A statement released yesterday by Rabies Free Africa said the organisation is well positioned to meet the 2030 World Health Organization’s goal of eliminating human rabies deaths.
In the last year alone, approximately 215,000 dogs were vaccinated for the rabies virus in Kenya. In Tanzania, another 120,000 dogs received the vaccine, according to the statement.
Rabies is the deadliest infectious disease known to humankind with a case fatality rate of 100 percent. More than 99 percent of the people infected with rabies get it from the bite of an unvaccinated dog. Nearly 60,000 people die each year from rabies and approximately 50 percent of them are children under 16.
“Through vaccination we have eradicated smallpox in humans and rinderpest in cattle. We are on the verge of winning the battle against polio - rabies belongs up there.” said Dr. Thumbi Mwangi, clinical assistant professor in the Paul G. Allen School for Global Animal Health (Allen School) and director of Rabies Free Kenya.
Rabies Free Africa and Rabies Free Tanzania research and vaccination programmes, housed at the Washington State University Allen School, works with African governments and international partners to build in-country capacity.

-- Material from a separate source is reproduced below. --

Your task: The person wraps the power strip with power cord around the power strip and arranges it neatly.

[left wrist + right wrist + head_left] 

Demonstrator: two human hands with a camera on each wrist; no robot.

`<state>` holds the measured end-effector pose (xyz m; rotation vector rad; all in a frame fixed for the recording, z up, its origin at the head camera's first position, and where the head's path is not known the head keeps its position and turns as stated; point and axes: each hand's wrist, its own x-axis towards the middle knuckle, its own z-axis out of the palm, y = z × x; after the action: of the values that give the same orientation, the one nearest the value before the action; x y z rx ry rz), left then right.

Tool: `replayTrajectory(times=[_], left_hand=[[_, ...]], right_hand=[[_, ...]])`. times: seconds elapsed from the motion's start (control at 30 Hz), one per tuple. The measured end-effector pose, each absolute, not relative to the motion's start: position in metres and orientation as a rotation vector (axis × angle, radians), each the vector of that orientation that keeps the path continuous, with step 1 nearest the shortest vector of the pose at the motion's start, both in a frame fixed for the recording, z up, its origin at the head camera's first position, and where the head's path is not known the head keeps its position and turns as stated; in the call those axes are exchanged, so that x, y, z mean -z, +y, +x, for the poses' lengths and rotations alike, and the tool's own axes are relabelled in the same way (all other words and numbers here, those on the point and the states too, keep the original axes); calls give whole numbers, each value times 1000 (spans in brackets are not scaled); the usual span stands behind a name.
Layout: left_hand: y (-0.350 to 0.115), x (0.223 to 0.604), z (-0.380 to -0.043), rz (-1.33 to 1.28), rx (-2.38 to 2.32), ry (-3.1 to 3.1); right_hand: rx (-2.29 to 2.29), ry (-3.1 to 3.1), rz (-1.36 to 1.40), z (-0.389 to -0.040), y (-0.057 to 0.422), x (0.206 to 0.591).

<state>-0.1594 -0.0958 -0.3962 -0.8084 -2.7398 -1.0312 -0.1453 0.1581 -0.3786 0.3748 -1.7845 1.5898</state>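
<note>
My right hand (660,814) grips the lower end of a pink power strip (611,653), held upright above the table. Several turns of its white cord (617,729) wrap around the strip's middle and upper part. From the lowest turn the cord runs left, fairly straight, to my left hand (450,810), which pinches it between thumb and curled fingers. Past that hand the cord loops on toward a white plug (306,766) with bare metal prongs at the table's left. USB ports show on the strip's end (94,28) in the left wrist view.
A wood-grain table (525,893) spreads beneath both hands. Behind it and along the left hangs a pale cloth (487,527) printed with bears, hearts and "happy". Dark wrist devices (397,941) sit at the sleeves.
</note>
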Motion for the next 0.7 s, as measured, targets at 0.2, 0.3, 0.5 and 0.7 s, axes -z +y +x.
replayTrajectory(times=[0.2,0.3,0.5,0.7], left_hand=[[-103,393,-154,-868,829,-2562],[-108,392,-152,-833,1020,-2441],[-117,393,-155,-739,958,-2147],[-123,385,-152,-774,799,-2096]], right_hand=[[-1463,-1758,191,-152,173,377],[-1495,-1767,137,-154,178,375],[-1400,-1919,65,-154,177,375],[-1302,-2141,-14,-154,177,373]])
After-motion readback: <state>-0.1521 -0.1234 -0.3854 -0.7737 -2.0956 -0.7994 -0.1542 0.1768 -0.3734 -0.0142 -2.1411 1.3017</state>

Together, they are developing multiple strategies to decrease the average cost of implementing dog vaccination campaigns, increase access to post-exposure prophylaxis treatment, and identify initiatives that empower countries to launch rabies elimination campaigns for long-term sustainability.
“In Tanzania, in addition to mass dog vaccination campaigns, we focus on questions related to the vaccine, its efficacy under different storage and distribution conditions and developing cost-effective approaches to deliver the vaccine at scale across remote landscapes.” Felix Lankester, Rabies Free Tanzania director and professor at the Allen School, said.